**AIM OF THE EXERCISE:**
There are pictures in the records below; leave them out and set down exactly the lines from the one holding "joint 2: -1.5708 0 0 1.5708" through the one holding "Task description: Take".

(Records contained in a dataset)
━━━━━━━━━━━━━━━━
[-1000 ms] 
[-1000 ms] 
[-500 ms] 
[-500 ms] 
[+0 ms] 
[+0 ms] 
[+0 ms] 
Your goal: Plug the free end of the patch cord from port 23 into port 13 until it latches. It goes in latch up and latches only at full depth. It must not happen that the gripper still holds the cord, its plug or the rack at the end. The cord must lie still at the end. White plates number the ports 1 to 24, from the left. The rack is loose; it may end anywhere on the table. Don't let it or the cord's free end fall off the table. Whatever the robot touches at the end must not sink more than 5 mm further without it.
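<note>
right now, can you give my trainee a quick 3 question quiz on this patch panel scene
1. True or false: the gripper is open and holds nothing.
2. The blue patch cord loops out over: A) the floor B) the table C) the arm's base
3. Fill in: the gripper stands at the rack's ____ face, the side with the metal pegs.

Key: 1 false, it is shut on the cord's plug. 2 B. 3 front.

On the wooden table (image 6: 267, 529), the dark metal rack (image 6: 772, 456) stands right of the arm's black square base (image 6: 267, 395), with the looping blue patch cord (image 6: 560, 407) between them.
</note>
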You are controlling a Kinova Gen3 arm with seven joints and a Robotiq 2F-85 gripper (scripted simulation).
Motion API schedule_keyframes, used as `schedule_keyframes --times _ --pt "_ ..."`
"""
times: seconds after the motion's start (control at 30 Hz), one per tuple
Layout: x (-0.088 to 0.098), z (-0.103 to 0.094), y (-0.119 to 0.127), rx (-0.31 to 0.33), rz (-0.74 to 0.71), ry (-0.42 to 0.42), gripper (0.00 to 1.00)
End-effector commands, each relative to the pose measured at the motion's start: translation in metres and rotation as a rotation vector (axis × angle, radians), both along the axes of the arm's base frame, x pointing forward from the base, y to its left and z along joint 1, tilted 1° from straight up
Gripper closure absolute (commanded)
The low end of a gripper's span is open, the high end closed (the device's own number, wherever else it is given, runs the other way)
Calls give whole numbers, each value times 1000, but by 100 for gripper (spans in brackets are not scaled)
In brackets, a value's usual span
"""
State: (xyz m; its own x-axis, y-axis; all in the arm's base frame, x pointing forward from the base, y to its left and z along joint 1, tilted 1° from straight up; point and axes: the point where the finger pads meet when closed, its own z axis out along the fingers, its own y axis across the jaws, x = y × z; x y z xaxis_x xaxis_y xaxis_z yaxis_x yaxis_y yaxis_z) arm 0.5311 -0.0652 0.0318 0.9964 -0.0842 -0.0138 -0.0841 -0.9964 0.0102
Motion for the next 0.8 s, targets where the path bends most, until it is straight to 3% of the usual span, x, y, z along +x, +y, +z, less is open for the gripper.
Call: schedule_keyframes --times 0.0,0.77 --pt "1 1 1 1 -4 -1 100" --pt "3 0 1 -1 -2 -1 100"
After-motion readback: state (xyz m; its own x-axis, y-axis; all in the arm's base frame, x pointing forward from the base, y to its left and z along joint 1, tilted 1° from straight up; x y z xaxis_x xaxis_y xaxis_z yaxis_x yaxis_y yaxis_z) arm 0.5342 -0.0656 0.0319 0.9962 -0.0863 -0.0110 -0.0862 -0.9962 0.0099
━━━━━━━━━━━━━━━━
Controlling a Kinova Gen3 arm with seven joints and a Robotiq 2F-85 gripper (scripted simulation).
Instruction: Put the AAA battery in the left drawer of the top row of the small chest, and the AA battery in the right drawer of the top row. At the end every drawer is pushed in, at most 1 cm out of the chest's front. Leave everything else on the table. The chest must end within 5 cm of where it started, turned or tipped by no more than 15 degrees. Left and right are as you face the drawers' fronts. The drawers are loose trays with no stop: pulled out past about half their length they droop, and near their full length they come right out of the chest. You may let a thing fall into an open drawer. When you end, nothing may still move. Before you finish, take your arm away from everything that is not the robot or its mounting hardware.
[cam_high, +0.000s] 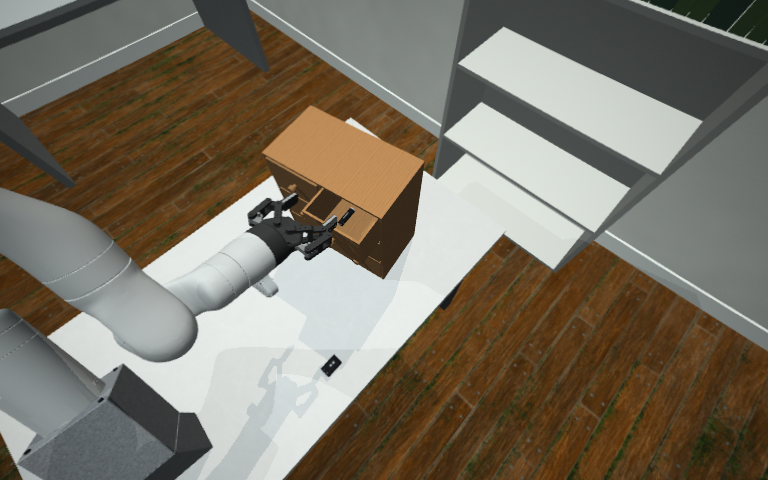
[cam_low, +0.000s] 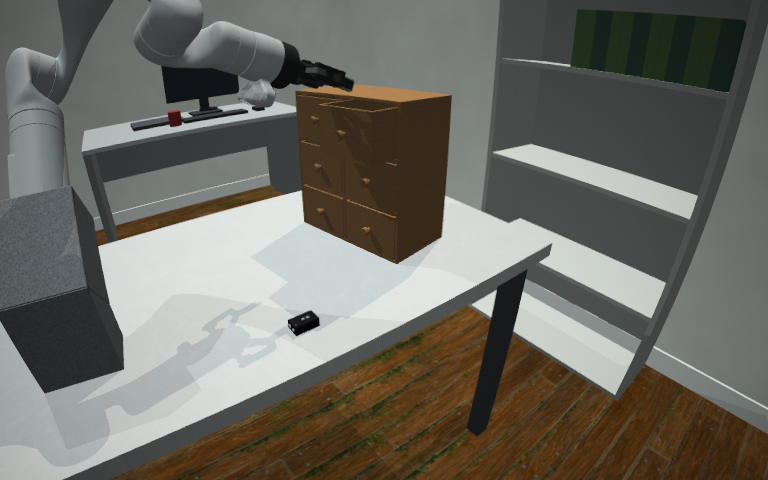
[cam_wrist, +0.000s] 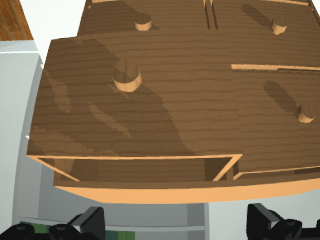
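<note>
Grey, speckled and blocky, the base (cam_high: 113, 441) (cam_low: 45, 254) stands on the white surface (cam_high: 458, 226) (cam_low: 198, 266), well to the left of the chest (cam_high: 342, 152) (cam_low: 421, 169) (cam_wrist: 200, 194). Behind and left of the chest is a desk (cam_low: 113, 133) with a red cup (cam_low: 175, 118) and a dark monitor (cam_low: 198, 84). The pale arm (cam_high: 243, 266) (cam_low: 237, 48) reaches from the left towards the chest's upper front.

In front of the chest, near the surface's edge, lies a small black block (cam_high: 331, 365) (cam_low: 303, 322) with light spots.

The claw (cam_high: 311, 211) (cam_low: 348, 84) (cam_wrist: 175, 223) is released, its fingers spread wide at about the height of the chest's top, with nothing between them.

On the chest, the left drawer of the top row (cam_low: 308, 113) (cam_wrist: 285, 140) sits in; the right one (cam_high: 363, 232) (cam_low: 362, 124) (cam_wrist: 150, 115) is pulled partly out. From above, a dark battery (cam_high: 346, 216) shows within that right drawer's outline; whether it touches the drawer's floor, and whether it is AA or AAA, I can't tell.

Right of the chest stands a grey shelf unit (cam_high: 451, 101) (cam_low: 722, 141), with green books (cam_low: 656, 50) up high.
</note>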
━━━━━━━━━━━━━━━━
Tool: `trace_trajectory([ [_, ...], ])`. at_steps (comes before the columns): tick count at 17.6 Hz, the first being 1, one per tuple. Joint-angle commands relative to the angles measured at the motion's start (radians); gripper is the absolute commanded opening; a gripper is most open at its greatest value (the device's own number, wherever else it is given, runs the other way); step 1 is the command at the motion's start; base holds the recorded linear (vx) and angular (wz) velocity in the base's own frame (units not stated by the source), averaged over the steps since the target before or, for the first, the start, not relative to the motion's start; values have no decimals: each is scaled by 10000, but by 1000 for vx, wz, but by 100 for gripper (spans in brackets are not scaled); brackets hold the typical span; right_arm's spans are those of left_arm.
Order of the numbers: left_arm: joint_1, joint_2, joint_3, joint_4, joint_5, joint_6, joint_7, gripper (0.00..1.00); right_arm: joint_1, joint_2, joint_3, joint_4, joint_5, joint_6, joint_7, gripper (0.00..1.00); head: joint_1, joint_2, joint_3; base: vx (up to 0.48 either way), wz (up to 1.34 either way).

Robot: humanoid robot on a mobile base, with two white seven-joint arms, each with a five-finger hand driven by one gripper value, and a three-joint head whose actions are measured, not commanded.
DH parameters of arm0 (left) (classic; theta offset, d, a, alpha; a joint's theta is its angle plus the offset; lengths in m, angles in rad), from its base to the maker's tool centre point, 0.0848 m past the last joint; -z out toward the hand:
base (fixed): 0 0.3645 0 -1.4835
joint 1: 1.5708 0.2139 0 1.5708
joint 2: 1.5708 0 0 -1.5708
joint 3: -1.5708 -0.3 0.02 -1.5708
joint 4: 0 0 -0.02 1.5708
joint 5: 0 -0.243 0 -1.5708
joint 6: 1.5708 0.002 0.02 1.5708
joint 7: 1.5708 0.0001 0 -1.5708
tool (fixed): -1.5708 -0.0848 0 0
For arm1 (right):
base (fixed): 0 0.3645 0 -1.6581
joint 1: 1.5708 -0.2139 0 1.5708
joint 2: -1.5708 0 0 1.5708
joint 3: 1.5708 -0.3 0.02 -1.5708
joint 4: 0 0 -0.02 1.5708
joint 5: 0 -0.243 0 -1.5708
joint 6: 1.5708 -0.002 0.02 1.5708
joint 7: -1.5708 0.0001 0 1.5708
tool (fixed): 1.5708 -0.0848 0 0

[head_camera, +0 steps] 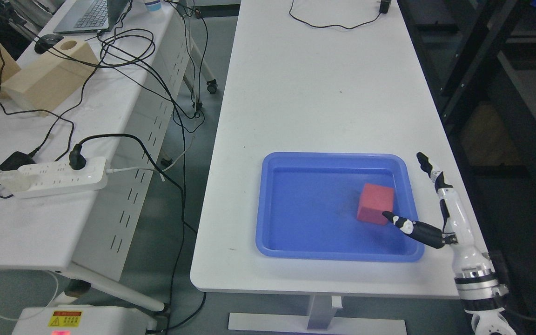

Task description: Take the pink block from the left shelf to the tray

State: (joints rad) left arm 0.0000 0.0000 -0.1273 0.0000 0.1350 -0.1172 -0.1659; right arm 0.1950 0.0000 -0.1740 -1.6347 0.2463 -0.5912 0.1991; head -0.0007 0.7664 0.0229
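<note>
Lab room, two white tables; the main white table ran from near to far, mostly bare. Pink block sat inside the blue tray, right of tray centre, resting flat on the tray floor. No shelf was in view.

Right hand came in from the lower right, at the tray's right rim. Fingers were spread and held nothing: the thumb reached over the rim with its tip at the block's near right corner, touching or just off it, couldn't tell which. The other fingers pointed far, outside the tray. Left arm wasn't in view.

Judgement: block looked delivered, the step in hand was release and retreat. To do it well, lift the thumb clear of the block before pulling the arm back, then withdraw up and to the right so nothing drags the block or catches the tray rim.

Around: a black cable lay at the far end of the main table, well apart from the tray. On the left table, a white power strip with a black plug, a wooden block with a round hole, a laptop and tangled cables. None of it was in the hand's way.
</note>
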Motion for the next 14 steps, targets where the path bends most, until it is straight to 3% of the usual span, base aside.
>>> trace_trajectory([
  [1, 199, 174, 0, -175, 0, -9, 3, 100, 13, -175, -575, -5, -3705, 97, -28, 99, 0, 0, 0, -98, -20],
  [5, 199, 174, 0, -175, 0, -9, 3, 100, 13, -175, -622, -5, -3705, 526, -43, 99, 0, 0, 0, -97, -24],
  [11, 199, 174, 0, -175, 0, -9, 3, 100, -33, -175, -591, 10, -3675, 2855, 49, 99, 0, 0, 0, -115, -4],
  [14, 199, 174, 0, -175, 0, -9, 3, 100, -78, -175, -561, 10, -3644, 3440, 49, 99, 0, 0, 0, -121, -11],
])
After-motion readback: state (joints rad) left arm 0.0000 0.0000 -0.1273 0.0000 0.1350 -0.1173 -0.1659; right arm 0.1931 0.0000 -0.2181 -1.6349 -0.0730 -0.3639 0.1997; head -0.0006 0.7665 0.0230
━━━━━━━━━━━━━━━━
**RESPONSE:**
joint 2: -1.5708 0 0 1.5708
joint 3: 1.5708 -0.3 0.02 -1.5708
joint 4: 0 0 -0.02 1.5708
joint 5: 0 -0.243 0 -1.5708
joint 6: 1.5708 -0.002 0.02 1.5708
joint 7: -1.5708 0.0001 0 1.5708
tool (fixed): 1.5708 -0.0848 0 0

[head_camera, +0 steps] 

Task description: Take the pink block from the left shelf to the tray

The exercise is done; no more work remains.